• **What needs to be done**: From the records below, output exactly the lines running from the line containing "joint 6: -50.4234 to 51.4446" through the line containing "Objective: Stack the", and no others.
=== Material shown ===
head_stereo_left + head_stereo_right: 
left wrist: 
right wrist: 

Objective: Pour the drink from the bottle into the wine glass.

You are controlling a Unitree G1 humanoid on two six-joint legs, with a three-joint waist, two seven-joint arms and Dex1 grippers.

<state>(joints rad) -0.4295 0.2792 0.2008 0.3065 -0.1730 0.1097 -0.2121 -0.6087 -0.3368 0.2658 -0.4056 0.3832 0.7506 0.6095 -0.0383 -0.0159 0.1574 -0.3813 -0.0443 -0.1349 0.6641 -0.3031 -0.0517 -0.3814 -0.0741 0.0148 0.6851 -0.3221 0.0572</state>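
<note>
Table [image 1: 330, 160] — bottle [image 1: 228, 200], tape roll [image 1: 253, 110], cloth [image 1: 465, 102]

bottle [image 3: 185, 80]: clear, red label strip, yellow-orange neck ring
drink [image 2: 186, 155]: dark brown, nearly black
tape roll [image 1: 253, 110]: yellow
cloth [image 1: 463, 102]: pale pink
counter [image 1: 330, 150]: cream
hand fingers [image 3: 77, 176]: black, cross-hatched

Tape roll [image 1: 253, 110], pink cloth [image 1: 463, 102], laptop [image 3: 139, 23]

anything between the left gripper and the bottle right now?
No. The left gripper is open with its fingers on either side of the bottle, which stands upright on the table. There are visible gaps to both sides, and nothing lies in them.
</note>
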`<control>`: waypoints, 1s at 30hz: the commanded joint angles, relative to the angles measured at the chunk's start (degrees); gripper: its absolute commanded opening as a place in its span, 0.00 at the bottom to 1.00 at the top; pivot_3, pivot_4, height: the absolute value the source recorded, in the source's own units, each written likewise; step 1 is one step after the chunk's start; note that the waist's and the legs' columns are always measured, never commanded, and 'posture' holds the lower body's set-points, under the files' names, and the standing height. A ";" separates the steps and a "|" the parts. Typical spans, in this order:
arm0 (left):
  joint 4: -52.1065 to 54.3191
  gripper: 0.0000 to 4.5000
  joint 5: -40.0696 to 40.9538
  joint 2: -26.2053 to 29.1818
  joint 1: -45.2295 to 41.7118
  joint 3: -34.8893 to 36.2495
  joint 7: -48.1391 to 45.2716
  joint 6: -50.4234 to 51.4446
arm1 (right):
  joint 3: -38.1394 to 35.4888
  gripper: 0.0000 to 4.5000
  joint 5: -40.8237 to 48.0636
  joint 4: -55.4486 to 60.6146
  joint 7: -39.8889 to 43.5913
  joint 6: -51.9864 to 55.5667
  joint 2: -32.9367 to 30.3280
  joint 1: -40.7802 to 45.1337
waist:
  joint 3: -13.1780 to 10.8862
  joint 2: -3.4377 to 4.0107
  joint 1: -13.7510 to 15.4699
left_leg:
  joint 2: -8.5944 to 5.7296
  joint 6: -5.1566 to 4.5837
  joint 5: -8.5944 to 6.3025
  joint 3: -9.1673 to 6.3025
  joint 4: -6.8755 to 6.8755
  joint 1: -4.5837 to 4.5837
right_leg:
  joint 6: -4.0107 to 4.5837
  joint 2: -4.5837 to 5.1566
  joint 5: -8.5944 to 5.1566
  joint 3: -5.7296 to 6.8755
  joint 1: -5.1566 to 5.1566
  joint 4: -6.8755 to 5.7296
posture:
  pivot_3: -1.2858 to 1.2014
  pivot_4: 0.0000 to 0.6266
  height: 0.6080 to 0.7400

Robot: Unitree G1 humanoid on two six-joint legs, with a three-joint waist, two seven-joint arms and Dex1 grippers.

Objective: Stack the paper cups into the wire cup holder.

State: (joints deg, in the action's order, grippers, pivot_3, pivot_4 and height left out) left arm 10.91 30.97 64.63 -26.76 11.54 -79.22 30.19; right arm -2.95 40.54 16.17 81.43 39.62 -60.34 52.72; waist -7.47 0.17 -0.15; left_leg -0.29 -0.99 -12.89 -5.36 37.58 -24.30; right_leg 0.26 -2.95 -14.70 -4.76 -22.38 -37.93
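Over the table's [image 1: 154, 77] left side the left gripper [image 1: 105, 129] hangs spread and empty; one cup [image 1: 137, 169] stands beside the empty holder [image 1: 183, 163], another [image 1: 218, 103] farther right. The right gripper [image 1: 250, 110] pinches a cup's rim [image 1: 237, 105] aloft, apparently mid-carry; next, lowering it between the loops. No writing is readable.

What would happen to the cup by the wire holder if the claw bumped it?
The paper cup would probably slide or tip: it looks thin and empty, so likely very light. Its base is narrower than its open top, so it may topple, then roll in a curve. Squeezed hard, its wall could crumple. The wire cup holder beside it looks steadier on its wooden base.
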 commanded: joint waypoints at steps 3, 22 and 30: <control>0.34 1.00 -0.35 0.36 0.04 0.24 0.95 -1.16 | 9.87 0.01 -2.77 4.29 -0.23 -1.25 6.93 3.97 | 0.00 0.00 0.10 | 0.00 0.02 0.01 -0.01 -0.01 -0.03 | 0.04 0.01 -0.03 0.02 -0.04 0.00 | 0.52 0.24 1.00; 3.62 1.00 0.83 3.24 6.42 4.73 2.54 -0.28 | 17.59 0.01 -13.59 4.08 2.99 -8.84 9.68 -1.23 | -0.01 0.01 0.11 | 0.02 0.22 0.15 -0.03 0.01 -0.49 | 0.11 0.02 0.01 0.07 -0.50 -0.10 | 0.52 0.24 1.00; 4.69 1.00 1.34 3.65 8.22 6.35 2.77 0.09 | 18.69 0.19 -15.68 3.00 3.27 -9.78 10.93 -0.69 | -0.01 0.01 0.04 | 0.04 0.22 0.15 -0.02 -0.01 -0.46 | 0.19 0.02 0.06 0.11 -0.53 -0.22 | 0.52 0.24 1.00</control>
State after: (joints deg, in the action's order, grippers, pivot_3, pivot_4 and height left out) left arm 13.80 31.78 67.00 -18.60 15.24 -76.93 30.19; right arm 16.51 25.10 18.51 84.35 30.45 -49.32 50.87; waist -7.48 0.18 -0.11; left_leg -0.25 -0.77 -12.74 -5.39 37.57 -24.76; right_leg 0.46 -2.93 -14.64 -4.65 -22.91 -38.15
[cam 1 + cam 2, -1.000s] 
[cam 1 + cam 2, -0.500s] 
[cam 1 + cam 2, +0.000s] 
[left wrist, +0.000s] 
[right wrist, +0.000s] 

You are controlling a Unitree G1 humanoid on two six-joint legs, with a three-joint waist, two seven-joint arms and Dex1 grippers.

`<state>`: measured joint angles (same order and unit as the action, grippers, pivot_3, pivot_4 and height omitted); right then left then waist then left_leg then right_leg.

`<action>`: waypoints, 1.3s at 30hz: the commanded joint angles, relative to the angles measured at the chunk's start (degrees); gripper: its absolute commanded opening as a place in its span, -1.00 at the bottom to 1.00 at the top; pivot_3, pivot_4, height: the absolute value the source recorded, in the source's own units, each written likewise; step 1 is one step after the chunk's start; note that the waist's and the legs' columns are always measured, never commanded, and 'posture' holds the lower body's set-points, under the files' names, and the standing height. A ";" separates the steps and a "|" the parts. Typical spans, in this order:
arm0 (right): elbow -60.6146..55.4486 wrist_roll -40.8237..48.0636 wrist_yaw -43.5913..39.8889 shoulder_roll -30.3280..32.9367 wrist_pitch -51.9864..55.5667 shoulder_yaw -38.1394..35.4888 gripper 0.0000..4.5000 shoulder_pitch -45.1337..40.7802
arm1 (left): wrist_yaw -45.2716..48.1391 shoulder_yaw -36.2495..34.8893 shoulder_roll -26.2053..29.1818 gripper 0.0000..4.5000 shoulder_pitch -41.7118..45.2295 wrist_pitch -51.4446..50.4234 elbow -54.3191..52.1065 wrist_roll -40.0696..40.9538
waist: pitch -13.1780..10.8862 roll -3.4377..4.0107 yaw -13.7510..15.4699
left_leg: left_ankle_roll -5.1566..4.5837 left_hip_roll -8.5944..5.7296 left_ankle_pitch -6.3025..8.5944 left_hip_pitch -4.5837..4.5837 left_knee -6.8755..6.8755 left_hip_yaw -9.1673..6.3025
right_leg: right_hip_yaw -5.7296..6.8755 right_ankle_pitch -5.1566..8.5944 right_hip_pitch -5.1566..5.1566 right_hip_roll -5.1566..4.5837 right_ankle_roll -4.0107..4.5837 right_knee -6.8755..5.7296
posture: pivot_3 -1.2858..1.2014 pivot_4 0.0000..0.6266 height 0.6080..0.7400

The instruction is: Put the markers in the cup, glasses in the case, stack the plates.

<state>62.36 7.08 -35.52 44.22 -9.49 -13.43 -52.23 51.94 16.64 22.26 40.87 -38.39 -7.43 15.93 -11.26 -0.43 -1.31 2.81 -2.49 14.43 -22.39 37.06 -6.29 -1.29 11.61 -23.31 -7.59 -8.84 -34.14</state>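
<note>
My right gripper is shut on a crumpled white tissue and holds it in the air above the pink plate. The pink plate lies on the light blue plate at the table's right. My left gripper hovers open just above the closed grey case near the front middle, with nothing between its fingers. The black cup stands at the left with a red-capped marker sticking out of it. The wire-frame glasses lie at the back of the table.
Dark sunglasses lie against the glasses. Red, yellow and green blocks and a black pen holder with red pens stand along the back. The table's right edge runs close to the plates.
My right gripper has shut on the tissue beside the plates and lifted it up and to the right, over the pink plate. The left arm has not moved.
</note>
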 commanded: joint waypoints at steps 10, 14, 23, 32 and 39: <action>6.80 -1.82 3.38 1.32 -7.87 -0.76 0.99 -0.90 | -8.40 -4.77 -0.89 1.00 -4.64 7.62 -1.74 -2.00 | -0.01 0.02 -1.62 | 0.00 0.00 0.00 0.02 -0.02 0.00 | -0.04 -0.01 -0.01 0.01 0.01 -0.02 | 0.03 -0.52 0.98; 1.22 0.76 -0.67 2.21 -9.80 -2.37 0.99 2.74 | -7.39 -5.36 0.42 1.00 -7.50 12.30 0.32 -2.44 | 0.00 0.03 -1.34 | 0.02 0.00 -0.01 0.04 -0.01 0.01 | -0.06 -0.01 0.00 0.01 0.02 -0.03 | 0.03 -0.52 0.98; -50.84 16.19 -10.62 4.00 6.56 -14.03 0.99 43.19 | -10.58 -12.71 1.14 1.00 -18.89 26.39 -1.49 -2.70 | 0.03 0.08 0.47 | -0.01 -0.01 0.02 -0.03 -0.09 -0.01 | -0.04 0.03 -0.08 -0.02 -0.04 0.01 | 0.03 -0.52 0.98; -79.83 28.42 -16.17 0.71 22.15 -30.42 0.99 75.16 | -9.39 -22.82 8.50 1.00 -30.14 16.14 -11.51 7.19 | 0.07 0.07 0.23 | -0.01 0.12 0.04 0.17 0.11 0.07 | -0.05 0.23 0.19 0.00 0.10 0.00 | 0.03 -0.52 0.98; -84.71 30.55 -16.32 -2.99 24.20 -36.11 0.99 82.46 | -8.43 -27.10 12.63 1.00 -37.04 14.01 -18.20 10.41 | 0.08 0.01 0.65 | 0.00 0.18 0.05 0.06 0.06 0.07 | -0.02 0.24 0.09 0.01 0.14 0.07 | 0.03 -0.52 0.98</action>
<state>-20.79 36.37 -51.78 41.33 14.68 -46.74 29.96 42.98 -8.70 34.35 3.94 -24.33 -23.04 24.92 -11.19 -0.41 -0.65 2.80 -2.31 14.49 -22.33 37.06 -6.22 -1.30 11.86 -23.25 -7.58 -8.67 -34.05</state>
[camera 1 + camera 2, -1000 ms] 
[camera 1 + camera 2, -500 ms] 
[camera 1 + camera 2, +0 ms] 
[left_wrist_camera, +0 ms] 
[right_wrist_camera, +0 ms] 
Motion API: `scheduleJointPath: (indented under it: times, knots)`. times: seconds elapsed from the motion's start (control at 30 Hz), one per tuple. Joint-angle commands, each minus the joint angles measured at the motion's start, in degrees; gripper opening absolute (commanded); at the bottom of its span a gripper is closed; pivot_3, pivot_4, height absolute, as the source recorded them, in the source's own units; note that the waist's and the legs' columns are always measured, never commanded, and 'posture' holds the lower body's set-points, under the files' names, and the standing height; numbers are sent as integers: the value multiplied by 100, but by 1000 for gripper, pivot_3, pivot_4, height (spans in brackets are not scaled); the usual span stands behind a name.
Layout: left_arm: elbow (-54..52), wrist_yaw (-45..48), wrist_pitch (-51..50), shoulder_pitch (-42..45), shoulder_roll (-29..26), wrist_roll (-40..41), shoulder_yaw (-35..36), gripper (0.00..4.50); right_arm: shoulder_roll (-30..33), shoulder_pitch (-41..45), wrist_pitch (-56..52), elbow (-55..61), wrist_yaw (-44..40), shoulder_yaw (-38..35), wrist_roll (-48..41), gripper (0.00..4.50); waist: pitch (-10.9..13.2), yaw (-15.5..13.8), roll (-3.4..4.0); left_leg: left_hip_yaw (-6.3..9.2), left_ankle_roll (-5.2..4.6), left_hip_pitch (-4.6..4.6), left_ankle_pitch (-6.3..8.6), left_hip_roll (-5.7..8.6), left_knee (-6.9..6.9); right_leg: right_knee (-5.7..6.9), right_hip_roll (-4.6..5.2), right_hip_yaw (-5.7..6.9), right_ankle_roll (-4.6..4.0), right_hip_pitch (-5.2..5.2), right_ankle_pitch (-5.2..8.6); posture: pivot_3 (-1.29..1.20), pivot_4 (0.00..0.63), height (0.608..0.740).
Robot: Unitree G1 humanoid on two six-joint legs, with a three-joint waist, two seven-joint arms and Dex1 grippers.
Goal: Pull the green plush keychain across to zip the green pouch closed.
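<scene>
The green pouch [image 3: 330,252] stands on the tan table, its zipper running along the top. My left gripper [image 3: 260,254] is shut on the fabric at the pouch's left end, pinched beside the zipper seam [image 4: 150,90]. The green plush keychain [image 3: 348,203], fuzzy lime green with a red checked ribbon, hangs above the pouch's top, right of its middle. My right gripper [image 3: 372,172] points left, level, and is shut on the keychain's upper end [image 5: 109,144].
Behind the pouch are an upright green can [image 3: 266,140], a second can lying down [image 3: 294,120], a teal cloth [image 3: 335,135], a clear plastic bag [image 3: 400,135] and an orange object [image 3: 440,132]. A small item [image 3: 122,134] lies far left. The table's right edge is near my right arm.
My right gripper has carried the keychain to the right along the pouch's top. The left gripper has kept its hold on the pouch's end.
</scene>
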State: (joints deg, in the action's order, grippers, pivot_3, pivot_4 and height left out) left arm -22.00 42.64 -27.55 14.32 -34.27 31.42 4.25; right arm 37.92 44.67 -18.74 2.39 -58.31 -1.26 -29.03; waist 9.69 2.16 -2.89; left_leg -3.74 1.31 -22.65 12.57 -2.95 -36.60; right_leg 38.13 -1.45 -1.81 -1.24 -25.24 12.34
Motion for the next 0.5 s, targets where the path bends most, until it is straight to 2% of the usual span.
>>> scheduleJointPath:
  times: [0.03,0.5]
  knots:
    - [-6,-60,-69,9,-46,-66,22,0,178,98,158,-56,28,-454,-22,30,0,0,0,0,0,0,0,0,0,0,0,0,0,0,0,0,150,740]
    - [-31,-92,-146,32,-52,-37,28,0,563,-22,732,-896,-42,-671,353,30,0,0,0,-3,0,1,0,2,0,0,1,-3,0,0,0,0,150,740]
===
• **Task output**:
  joint 6: -50.4234 to 51.4446
arm1 (right):
  joint 3: -38.1394 to 35.4888
  gripper: 0.0000 to 4.5000
  joint 5: -40.8237 to 48.0636
  joint 4: -55.4486 to 60.6146
  joint 7: -39.8889 to 43.5913
  joint 6: -51.9864 to 55.5667
  joint 2: -32.9367 to 30.3280
  joint 1: -40.7802 to 45.1337
waist:
  joint 3: -13.1780 to 10.8862
  joint 2: -3.4377 to 4.0107
  joint 1: -13.7510 to 15.4699
left_leg:
  joint 2: -8.5944 to 5.7296
  joint 6: -5.1566 to 4.5837
  joint 5: -8.5944 to 6.3025
  joint 3: -9.1673 to 6.3025
  joint 4: -6.8755 to 6.8755
  joint 1: -4.5837 to 4.5837
right_leg:
  joint 6: -4.0107 to 4.5837
  joint 2: -4.5837 to 5.1566
  joint 5: -8.5944 to 5.1566
  joint 3: -5.7296 to 6.8755
  joint 1: -5.1566 to 5.1566
  joint 4: -6.8755 to 5.7296
posture:
  pivot_3: -1.2858 to 1.2014
  pivot_4: 0.0000 to 0.6266
  height: 0.6080 to 0.7400

Robot: Unitree G1 humanoid on two six-joint legs, with a three-joint waist, two seven-joint arms and Dex1 grippers.

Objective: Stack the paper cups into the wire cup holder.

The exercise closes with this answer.